Society will always be a work in progress. Our social reality is something we co-create with every interaction. Every word, smile, or gesture nudges our culture this way or that. Culture shapes us, and we shape it. Embody social justice in every aspect of the way you live. Become a beacon that draws society towards a more equitable way of being. But understand that we are constantly building the world we live in. So whilst we may achieve a more equitable equilibrium, we will never reach a fixed, utopian end state. There is no final destination. The journey is the destination.

Focus

‘How’ and ‘Why’ are essential, ‘What’ will emerge

For your social movement to grow, people must take up the mantle and express their support in their own ways. This can only happen coherently if everyone is clear about the goal (‘Why’), and the approach you are taking to achieve it (‘How’). If you get your strategy right then the group can self-organise and start new initiatives (‘What’) that still align to your goals and conform to your approach. For example: EmbRACE’s goal is to “achieve continuous felt improvements in the lived experience of People of Colour, in pursuit of racial equity”; that’s ‘Why’ we do what we do. Our strategy is to “Learn Independently”, “Share and Transform Together”, to “Change and Challenge Behaviour”, and to “Care for Ourselves and Support Each Other”; that’s ‘How’ we do it. We also have a document that sets out our approach in more detail, for instance, we “focus on identifying, sharing, and practising positive steps towards active anti-racism”. So, any member of EmbRACE can start a new initiative as long as it aligns to our goal, reflects our strategy, and conforms to our approach.

Say no strategically

Strategy is about choice. Choose what your campaign will focus on. But more importantly, choose what you’re not going to do. Saying no is hard, but effective and sustainable campaigns retain their focus. Do one thing well. Ruthless clarity will keep you on track. How does what you’re doing right now advance the cause you’re working on?

Watch out for ‘whataboutism’

If you’re running an anti-racism campaign, you might be asked, for instance, “what about sexism?” Well, what about it? Yes, it’s a serious issue that needs to be addressed. Please feel free to go ahead and do some work on it. But our work at EmbRACE is on racism. That doesn’t stop work from being done on sexism, or any other form of discrimination. In fact, our work will touch on all forms of discrimination (see next point), but it unapologetically focuses on one of them.

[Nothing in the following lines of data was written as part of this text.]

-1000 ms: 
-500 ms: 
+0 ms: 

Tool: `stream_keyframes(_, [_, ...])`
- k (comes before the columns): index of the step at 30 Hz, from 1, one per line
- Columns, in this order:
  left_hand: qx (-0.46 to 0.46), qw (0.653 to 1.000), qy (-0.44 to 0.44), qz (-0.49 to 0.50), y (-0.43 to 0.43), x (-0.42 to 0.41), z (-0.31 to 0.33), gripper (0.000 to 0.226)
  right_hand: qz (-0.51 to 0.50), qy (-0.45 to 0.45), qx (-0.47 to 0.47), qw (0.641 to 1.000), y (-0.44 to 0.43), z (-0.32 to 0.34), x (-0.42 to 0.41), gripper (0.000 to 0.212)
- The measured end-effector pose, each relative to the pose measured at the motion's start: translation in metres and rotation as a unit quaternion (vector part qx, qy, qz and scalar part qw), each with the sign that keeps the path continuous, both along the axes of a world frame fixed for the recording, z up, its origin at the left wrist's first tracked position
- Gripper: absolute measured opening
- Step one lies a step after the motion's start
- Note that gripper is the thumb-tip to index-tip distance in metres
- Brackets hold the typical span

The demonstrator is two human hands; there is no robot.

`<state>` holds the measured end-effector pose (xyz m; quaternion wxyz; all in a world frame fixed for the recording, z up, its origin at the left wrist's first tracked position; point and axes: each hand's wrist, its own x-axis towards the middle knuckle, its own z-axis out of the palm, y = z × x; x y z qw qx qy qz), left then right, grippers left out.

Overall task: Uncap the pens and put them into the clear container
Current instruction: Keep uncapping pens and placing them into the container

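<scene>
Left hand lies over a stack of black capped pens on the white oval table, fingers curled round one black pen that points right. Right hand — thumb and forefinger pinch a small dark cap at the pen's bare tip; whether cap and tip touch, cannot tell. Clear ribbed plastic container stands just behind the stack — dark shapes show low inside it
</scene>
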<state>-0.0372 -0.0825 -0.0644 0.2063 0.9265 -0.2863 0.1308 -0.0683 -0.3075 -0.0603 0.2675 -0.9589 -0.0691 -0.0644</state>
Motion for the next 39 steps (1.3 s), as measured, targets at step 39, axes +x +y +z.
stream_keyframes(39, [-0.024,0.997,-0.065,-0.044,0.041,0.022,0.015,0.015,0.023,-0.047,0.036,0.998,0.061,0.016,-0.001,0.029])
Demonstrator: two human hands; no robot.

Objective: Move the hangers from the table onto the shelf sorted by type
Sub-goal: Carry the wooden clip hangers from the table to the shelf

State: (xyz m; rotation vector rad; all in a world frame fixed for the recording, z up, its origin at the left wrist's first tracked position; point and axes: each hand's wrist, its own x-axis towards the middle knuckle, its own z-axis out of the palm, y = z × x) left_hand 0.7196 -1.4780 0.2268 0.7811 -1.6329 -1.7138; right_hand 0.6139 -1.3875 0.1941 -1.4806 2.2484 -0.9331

To focus on one, is to work on all

Different forms of discrimination interlock and reinforce each other. Author and activist Audre Lorde was a homosexual, Black, woman. She faced discrimination in relation to each of these facets of her identity. This is an example of intersectionality, a term coined by Professor Kimberlé Crenshaw. Whichever aspect of identity we focus our social justice work on, we naturally include all others. So, if you run an anti-racism campaign with an inclusive approach, you’re also working to improve the lives of, for instance, queer, diversely-abled, women, because people affected by racism includes the whole cross-section of society. So keep your focus, and don’t despair. Your work touches on the lives of everyone facing oppression.

Consider what you centre

It is normative in the UK to ‘centre’ the heterosexual, White, male experience. Notice that I have already done so in this blog. The straight, White, male experience is usually the reference point to which others are relative. What we centre, and how we centre it, speaks to where our attention is and where we direct our resources. An anti-racism campaign could centre White people. It could acknowledge that hierarchical power largely rests with White people, and that changes in White attitudes and behaviours could dramatically advance the cause of anti-racism. But do White people really need more attention and investment in a racial inequitable world? On the flip side, diversity and inclusion initiatives often centre People of Colour, but carry an implication that People of Colour need to develop resilience in order to advance within their organisations. Both of these approaches arise from the same underlying simplistic narrative: ‘racism wouldn’t be a problem if White people were nicer to People of Colour, or if People of Colour learnt to stand up for themselves and meet White standards’. With the narrative exposed, we can see how it supports the existing inequitable social structure. We can examine the narrative and discard it. We need a new paradigm; racism is a complex structural issue, it is a normal feature of our society and institutions. So, take note of what your campaign centres, how it frames it, and what that says about your view of the world. To understand this further, read more about reformist reforms, which entrench the current paradigm, and non-reformist reforms, such as “defund the police”, which envisage a new reality.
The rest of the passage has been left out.